The task: From the data below, retype exactly the lines starting with the one that contains "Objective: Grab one" and ending with the one that contains "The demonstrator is", both included.

Data extract:
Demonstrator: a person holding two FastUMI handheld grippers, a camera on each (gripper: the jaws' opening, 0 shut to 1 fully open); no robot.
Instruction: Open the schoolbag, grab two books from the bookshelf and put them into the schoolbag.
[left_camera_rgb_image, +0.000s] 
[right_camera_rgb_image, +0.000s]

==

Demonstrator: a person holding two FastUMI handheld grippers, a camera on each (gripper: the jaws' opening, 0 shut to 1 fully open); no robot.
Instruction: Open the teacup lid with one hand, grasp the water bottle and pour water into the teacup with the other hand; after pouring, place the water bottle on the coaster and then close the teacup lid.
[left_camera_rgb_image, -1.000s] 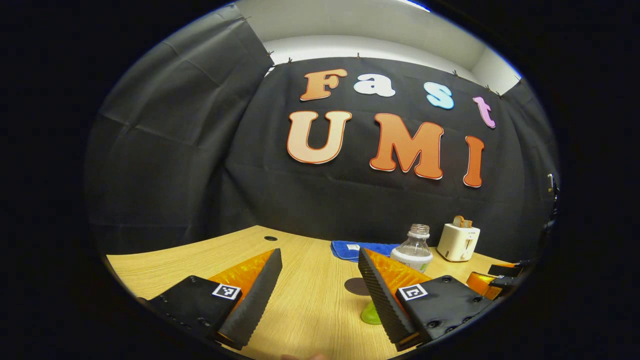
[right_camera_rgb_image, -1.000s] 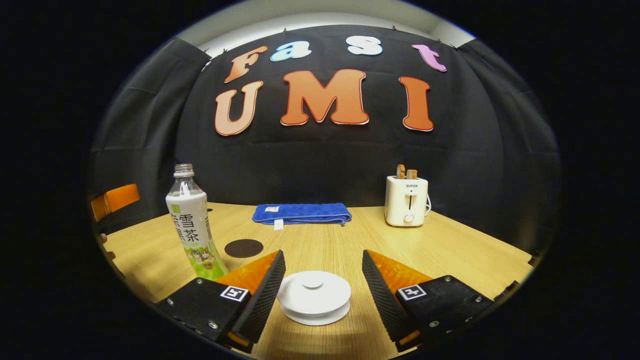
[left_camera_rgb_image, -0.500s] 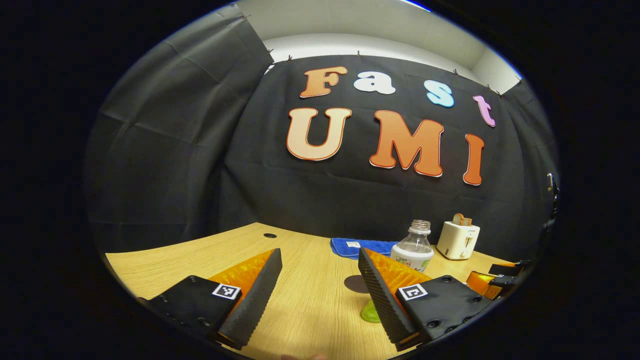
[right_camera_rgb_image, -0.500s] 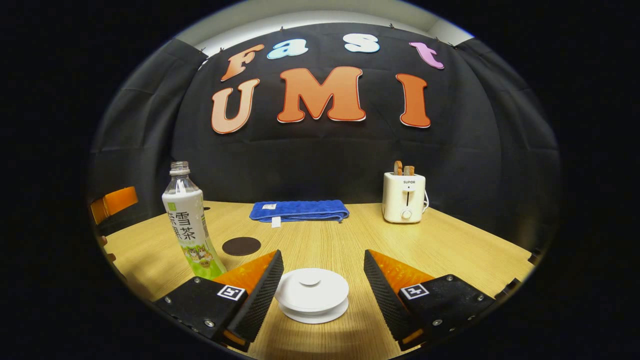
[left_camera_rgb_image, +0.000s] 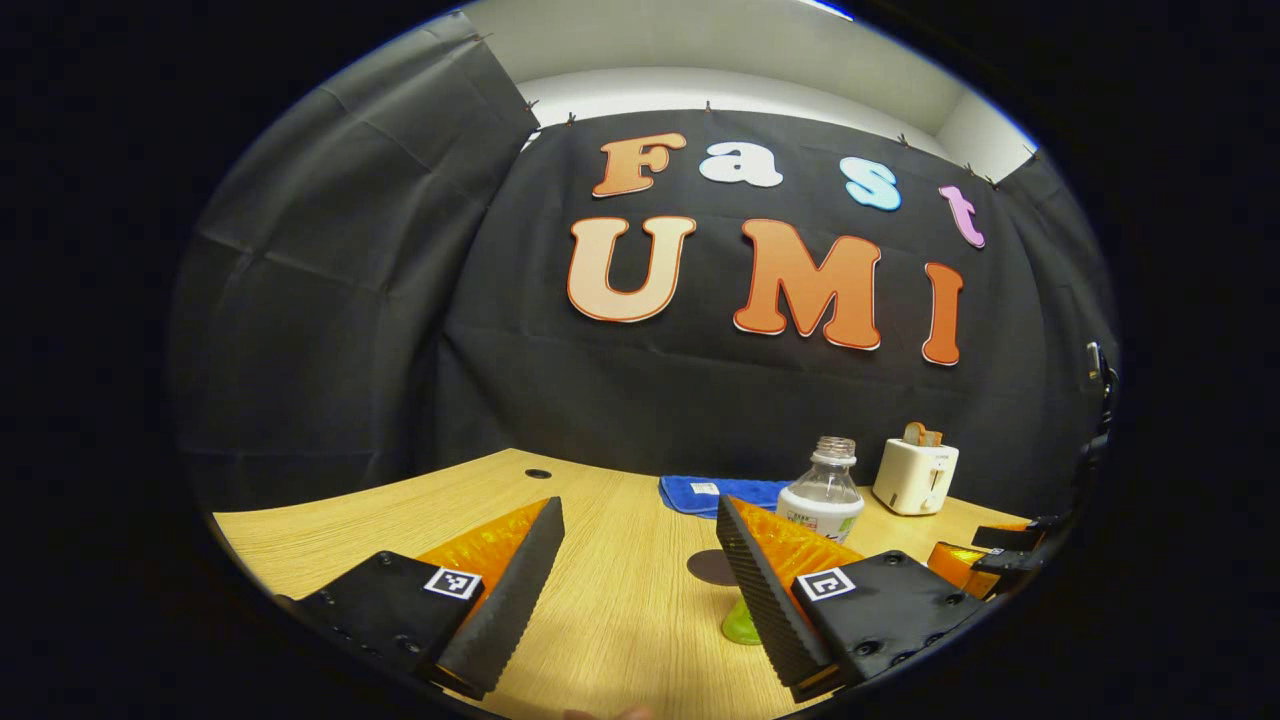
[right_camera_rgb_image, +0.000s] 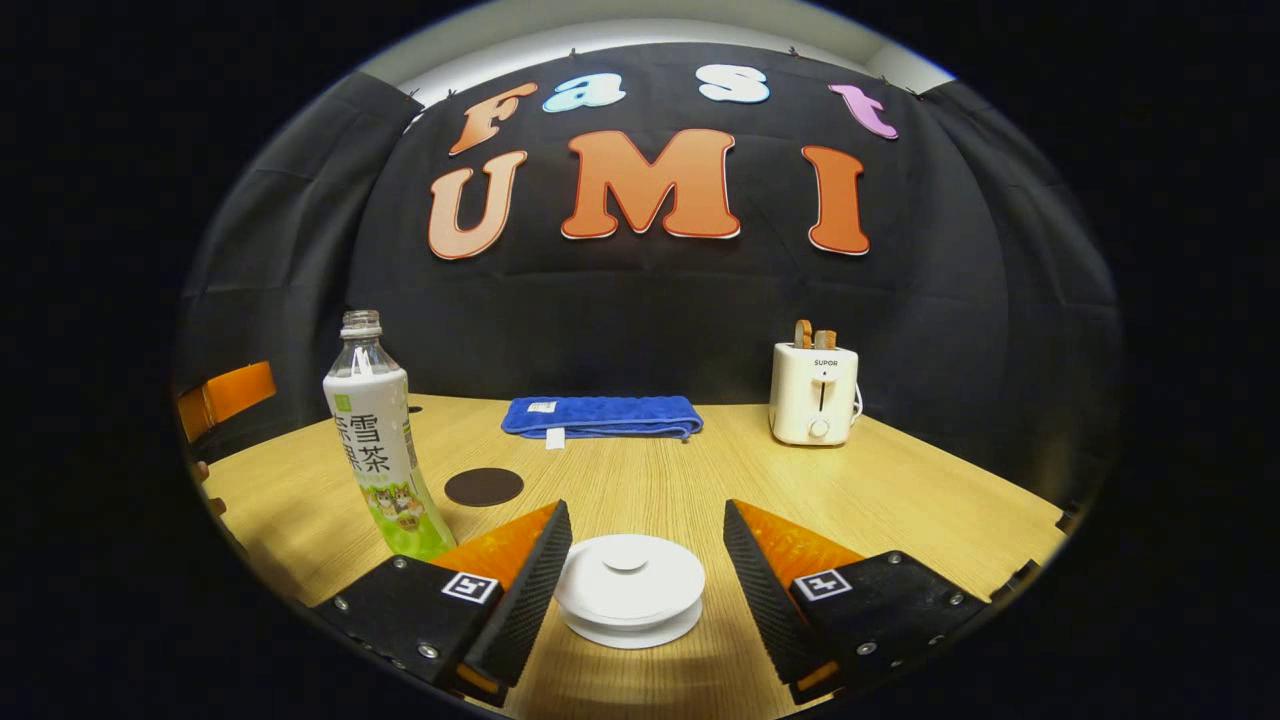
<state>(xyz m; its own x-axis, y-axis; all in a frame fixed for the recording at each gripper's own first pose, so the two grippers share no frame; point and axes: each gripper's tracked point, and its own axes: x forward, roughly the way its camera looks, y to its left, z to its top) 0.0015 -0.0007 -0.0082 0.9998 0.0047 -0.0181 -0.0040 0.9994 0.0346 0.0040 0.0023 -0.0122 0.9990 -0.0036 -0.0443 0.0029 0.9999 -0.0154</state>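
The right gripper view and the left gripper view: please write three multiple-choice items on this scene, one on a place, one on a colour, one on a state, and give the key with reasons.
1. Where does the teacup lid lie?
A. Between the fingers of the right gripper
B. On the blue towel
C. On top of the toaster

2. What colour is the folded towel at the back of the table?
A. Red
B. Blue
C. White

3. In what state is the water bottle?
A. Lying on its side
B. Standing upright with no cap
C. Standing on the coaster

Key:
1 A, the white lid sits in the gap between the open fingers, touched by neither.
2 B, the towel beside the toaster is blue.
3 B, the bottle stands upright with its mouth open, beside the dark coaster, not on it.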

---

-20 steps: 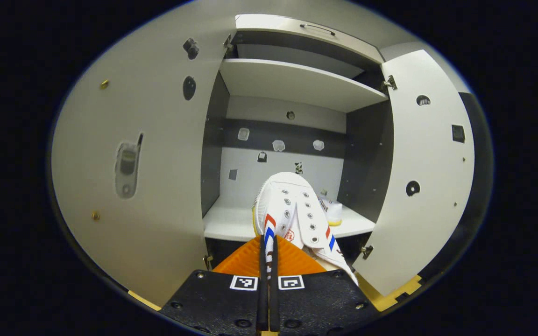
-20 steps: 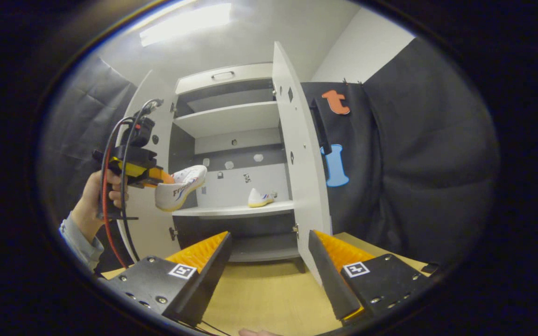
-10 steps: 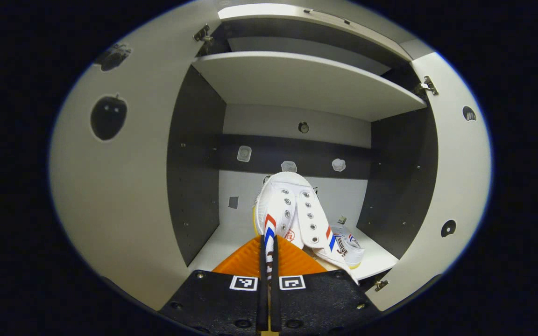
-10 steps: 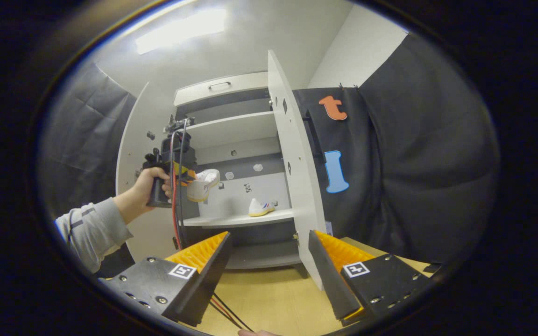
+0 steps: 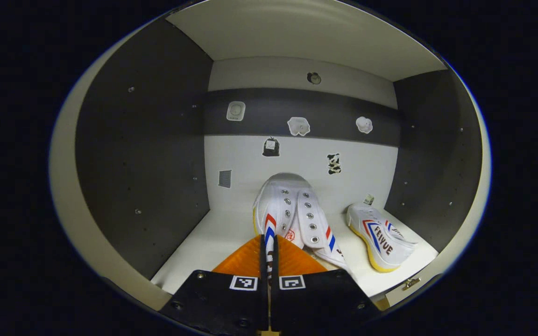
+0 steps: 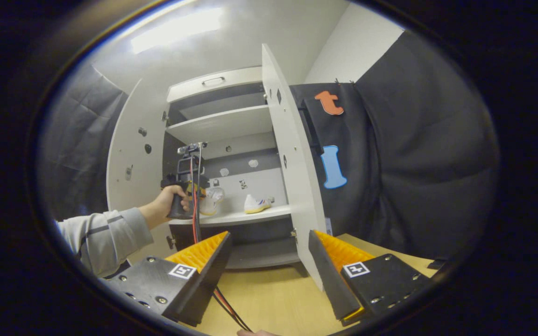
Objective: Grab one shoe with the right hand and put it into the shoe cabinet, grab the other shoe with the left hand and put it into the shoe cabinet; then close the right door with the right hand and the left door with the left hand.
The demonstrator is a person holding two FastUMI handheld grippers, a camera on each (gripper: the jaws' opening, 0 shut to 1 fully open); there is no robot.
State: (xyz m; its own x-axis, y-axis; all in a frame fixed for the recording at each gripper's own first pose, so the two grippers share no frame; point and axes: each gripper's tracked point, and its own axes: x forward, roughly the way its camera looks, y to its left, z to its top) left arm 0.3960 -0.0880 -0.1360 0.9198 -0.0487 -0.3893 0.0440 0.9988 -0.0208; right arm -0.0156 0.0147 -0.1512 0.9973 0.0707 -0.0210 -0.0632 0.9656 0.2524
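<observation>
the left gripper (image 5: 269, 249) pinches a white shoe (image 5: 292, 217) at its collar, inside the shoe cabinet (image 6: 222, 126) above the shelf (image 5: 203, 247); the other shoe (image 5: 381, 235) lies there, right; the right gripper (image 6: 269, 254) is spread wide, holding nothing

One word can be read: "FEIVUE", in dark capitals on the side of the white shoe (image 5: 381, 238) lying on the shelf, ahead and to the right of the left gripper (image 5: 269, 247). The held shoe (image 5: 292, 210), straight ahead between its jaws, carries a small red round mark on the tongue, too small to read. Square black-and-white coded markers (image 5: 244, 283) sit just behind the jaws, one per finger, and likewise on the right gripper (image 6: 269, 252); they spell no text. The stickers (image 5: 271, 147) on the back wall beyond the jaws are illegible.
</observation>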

Response for this exercise:
Objective: Grab one shoe with the right hand and put it into the shoe cabinet, grab the other shoe with the left hand and put it into the shoe cabinet; then close the right door with the right hand and the left door with the left hand.
The demonstrator is a person holding two FastUMI handheld grippers, a camera on each (gripper: the jaws' opening, 0 shut to 1 fully open); there is no robot.

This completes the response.